Speaking to AgriLand, Minister Poots said: "The TB programme is a priority and we will be launching our TB strategy over the course of the coming weeks.
The appropriate veterinarians will be there to support that and move forward because it is something that we cannot continue to do.
"In terms of ensuring that we will continue to meet all of our requirements, that's why we will keep driving and driving to have absolute minimisation [of checks] between us and GB.
"My view is that there shouldn't be any at all, but because of the protocol, and because of Westminster voting this through, we have to have something but we are driving for a minimalist approach, and consequently, we should need less staff to do it."
Bovine TB herd incidence has fallen slightly in the region since it peaked in November 2017 at 9.73%, but the latest figures show it remains at around 8%.
Herd incidence measures the number of new reactor herds during the last 12 months as a proportion of cattle herds which have presented cattle for a TB herd test over the same period.
The latest figures also show that in the first six months of the year, breakdowns were recorded across a total of 863 herds.

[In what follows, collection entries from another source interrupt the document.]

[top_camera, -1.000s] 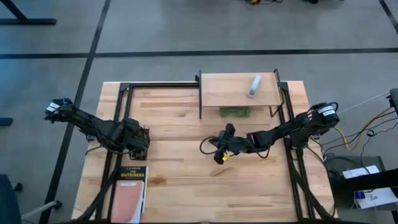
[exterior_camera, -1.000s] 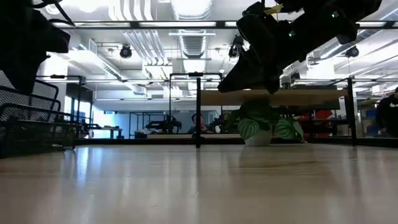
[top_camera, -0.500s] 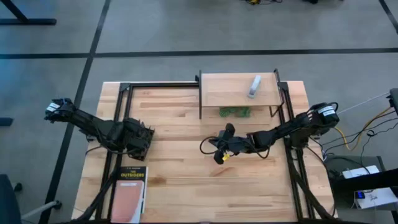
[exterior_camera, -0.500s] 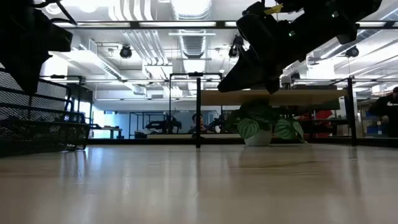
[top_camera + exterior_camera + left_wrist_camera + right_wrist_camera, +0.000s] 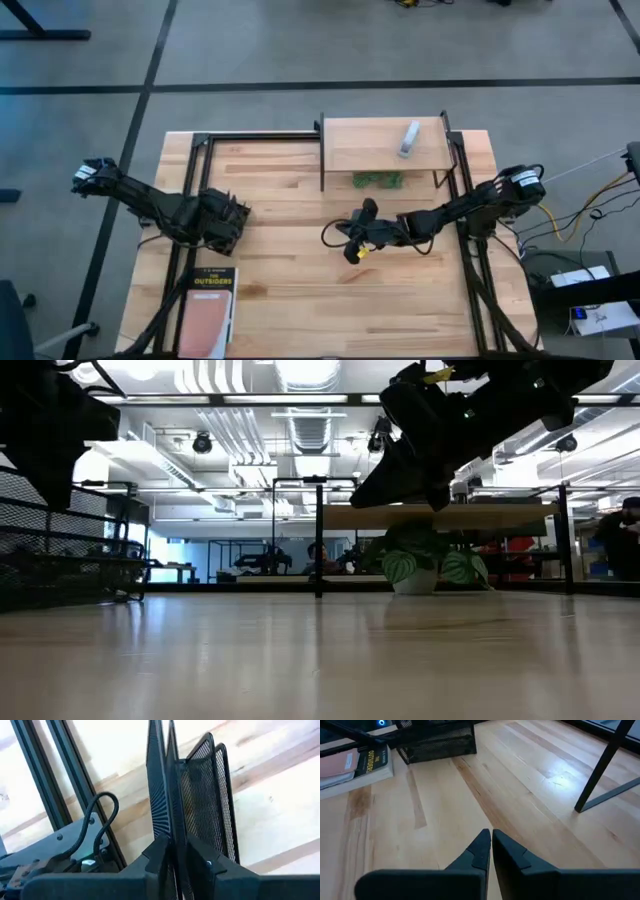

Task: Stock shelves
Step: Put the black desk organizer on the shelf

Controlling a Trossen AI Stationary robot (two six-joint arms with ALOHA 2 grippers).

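Observation:
The shelves [image 5: 385, 145] are a small wood riser at the table's far right. A pale object [image 5: 409, 138] lies on top and a potted plant [image 5: 418, 565] stands under the board. My left gripper [image 5: 172, 842] is shut on a black wire rack [image 5: 226, 220] at the table's left. My right gripper [image 5: 491, 836] is shut on nothing. It hangs over mid-table [image 5: 347, 240], just near of the shelves. My left gripper pinches one upright mesh panel of the rack [image 5: 167, 812] between its two fingers, at that panel's edge. The other mesh panels [image 5: 207, 805] stand beyond the fingers. I cannot tell whether the rack's base is clear of the table.
A book [image 5: 208, 305] lies flat at the near left corner, also seen in the right wrist view [image 5: 355, 765]. Black frame rails [image 5: 195, 190] run along the table's left, far and right sides. Bare wood [image 5: 300, 290] lies between the arms.
My left gripper has carried the wire rack a little toward the table's right edge, and the rack has turned slightly with it. My right gripper has kept still.

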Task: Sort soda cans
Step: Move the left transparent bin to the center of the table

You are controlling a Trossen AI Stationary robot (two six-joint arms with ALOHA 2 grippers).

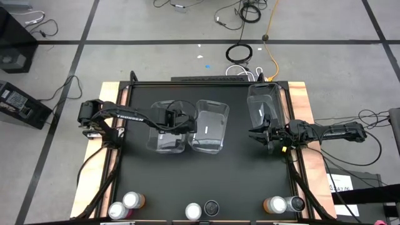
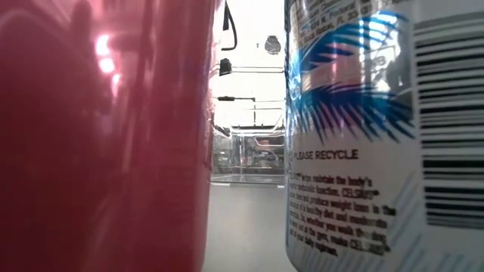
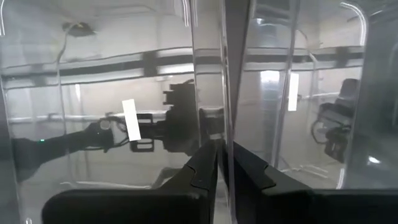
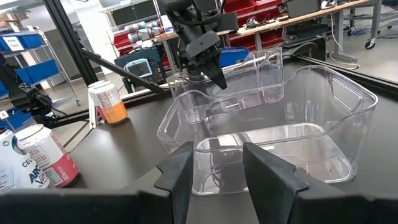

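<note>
While the six silver-topped soda cans wait in pairs along the near edge of the black table [image 1: 206, 175], we see from above a pink can [image 1: 117, 210] touching an orange can [image 1: 134, 200] at the left. A silver-lidded can [image 1: 194, 211] and a dark-lidded can [image 1: 211, 206] stand in the middle, and an orange-sided can [image 1: 275, 204] and a dark grey can [image 1: 295, 203] at the right. The left gripper [image 1: 179, 119] sits at the left clear rectangular plastic bin [image 1: 164, 142], which touches the middle clear bin [image 1: 211, 145]. The right gripper [image 1: 257, 132] hangs near a third clear bin [image 1: 265, 97] at the far right.

Level with the table, we see a pink can wall [image 2: 98, 136] at the left, a white can with blue print [image 2: 363, 136] at the right and a clear bin [image 2: 253, 155] far between them.

From the left wrist, our fingers [image 3: 202, 171] are clenched on the bin's clear wall [image 3: 208, 74].

From the right wrist, its fingers [image 4: 180, 171] stand apart, grasping nothing.
</note>
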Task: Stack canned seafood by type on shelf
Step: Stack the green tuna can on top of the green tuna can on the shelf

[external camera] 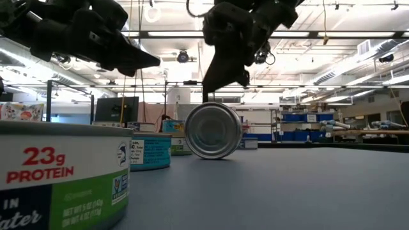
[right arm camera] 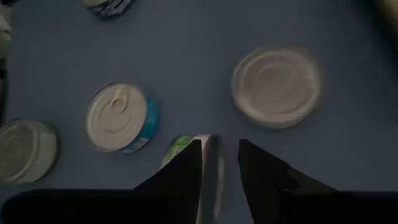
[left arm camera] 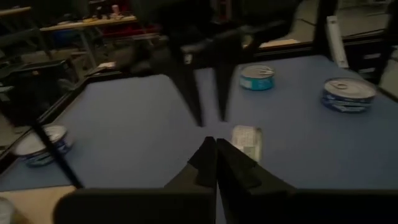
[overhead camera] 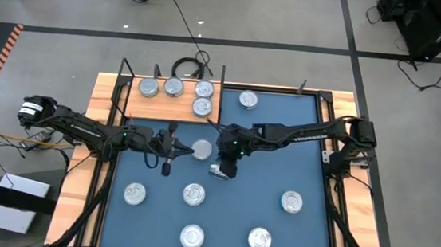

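Observation:
Several round silver tins [overhead camera: 174, 87] sit flat on the light-brown shelf board [overhead camera: 130, 106] at the table's far left. Others lie spread over the blue mat [overhead camera: 283, 145]. One tin [external camera: 214, 131] stands on its edge on the mat, its flat face toward the near side. My right gripper [external camera: 227, 86] hangs open just above this tin, and a gap shows between fingertips and rim. In the right wrist view the tin's wall [right arm camera: 211, 165] shows below the fingers. My left gripper [left arm camera: 216, 165] is shut and hovers to the left of it. A flat tin [overhead camera: 202, 149] lies between the two grippers.
Thin black uprights [overhead camera: 125, 69] stand at the shelf's corners. More tins rest on the near half of the mat [overhead camera: 193, 193], and one lies by the far edge [overhead camera: 247, 100]. A labelled tin [external camera: 61, 179] sits close in the low view. Cables lie on the floor beyond the table.

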Available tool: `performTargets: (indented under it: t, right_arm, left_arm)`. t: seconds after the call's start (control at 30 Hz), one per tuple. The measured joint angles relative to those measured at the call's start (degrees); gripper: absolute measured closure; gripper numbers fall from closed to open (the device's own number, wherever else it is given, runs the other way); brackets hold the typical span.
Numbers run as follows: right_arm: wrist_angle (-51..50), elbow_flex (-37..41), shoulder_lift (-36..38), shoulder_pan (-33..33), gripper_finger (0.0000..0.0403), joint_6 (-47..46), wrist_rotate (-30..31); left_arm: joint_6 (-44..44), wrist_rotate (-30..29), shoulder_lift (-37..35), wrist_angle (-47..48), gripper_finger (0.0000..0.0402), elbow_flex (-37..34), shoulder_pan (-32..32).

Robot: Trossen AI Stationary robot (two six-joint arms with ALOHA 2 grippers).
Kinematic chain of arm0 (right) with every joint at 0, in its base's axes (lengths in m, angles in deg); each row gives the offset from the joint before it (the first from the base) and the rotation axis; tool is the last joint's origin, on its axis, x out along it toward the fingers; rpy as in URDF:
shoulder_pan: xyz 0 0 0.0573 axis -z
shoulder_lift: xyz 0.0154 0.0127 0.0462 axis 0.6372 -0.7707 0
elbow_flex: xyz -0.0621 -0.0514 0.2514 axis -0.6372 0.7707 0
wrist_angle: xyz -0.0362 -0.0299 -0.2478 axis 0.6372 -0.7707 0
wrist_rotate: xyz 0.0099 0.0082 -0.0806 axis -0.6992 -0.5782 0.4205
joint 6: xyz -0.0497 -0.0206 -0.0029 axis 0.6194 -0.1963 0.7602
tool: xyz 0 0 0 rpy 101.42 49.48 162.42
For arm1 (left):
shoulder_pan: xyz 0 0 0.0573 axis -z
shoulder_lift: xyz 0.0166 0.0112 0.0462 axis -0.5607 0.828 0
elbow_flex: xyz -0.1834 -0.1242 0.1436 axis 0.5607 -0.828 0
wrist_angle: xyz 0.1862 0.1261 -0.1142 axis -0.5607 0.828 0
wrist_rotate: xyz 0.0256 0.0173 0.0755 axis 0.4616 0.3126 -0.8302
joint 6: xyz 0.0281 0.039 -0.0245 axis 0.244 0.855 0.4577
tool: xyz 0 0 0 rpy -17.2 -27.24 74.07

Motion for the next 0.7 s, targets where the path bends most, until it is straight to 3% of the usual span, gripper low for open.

The worst month, January, saw 207 individual herds closed.
But despite the urgency of the issue, Northern Ireland's chief veterinary officer Robert Huey recently warned animal health programmes such as TB eradication could suffer as he would need to "rob Peter to pay Paul" to provide vets for Brexit agri-food checks.
Huey told the Agriculture, Environment and Rural Affairs Committee he needed at least 100 additional inspectors and warned even more could be required should contingency plans be needed.
"Let's be clear, that although I am recruiting both vets and technical officers at the moment, initially those staff will all have to come from within my own resource," Huey told the committee.
"So I will have to rob Peter to pay Paul within my own staff initially until we get additional staffing. We will bring in some agency staff, of course, to help that as well but the majority of the veterinary staff will come from within my own staff.
So it will come off the TB programme, it will come off other programmes, that's inevitable. But hopefully, this will be short term."
'NI can't afford for TB to be left behind'
It comes as the Republic of Ireland's newly-appointed Minister of Agriculture Charlie McConalogue has begun ramping up TB efforts south of the border.
So far, McConalogue's department has launched a campaign asking farmers to report any badger activity on their land and has written to all herd-keepers advising them of their TB risk status.
As a result, Farmers For Action’s Sean McAuley warned Northern Ireland farmers "could not afford" for the region's TB programme to be postponed.
The organisation is proposing badger cull plans are pushed forward in the event that veterinary staff are redeployed to other areas.
"If Northern Ireland sits back on TB with the imminent possibility of staff being redeployed and no cull in place this could threaten livestock marts and add even more pressure on farming families," McAuley said.
"If the South of Ireland goes forward on eradicating TB as intended, then sellers will hit a brick wall at the border if Northern Ireland continues to go backwards.
"Now is the time for effective action leaving the wasted decades behind us."